Male and female Sprague-Dawley (SD) rats weighing 220–250 g (7–9 weeks of age) obtained from Kunming laboratory animal center (Kunming, China) were used in this investigation. The animals were housed in plastic cases in a ventilated room with a controlled environment (22 ± 2°C, 55 ± 10% humidity, and 12-h light/dark cycle). The rats were provided with free access to food and water throughout the study. Animal handling and procedures followed the guideline of Chinese Academy of Sciences. As F0-generation, 42 female rats were evenly divided into seven groups: a control group, groups treated daily with deltamethrin (≥98% pure; Sigma-Aldrich, St. Louis, MO, United States) at a dose of 0.54 mg/kg, 1.35 mg/kg, 2.7 mg/kg, or a 9 mg/kg bw (equivalent to 1/250, 1/100, 1/50, 1/15 of the LD50), a group treated with deltamethrin (9 mg/kg) mixed with memantine (10 mg/kg; H. Lundbeck A/S, Valby, Denmark), and a group treated with memantine alone. Female rats were mated overnight at the proportion of two females to one male. Pregnant rats were administered with different those compounds dissolved in coin oil (Yuanye, Shanghai, China) by intragastric administration daily beginning on the first day of pregnancy (vaginal smear positive) throughout the gestation period. Control animals were given the vehicle alone (coin oil) in the same way as deltamethrin-treated animals. Maternal weight was monitored daily during pregnancy. Pregnant rats were observed after deltamethrin treatment for clinical signs of pyrethroid toxicity such as seizures, salivation, and tremors. All pregnant rats were allowed to deliver and nurture their offsprings normally.
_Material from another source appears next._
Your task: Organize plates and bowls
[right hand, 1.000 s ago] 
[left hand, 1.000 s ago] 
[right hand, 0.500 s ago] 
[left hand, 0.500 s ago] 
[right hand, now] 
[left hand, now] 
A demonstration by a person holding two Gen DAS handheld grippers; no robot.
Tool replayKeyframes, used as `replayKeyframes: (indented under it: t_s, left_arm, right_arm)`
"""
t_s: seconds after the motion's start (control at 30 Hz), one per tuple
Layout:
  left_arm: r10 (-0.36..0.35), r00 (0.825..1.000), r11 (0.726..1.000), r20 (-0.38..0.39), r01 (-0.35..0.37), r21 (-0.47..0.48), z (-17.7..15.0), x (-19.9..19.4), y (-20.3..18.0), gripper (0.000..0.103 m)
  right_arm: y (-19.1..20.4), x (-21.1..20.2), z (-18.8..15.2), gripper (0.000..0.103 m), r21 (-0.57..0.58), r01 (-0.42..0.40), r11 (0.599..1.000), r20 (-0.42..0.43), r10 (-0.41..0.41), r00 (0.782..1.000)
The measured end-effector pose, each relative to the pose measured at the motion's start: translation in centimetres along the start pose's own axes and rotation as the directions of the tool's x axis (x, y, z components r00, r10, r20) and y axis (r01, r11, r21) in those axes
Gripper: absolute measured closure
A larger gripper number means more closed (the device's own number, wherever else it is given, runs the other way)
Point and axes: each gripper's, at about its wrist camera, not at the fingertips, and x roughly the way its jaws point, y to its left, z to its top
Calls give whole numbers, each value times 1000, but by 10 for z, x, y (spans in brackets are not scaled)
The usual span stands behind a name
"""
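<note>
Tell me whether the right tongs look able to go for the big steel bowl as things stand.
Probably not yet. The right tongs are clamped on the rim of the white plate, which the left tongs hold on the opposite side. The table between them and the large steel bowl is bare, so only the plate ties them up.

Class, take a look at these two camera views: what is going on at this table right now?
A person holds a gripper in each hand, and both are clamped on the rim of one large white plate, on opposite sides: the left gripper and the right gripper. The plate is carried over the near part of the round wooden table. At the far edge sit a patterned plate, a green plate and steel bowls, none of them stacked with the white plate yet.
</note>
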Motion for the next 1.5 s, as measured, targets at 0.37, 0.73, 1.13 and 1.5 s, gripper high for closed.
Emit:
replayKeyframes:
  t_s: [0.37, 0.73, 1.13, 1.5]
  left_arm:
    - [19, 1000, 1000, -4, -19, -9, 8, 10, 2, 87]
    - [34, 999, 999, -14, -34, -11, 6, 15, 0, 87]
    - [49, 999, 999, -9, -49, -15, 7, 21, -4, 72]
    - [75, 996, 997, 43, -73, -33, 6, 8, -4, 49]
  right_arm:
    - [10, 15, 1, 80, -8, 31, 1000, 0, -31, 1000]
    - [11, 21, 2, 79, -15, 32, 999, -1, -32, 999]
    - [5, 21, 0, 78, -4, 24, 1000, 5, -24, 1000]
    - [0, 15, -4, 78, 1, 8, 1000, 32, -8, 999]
The day of birth was determined to be postnatal day 0 (PND 0). Pups were weighed at PND 0, PND 7, PND 14, and PND 21. All six litters were used in each group. Variables such as litter size and the number of alive pups were assessed. At weaning (PND 21), male and female pups were housed separately. To control specific litter effects, four animals (half male and half female) were randomly selected from each litter for following tests.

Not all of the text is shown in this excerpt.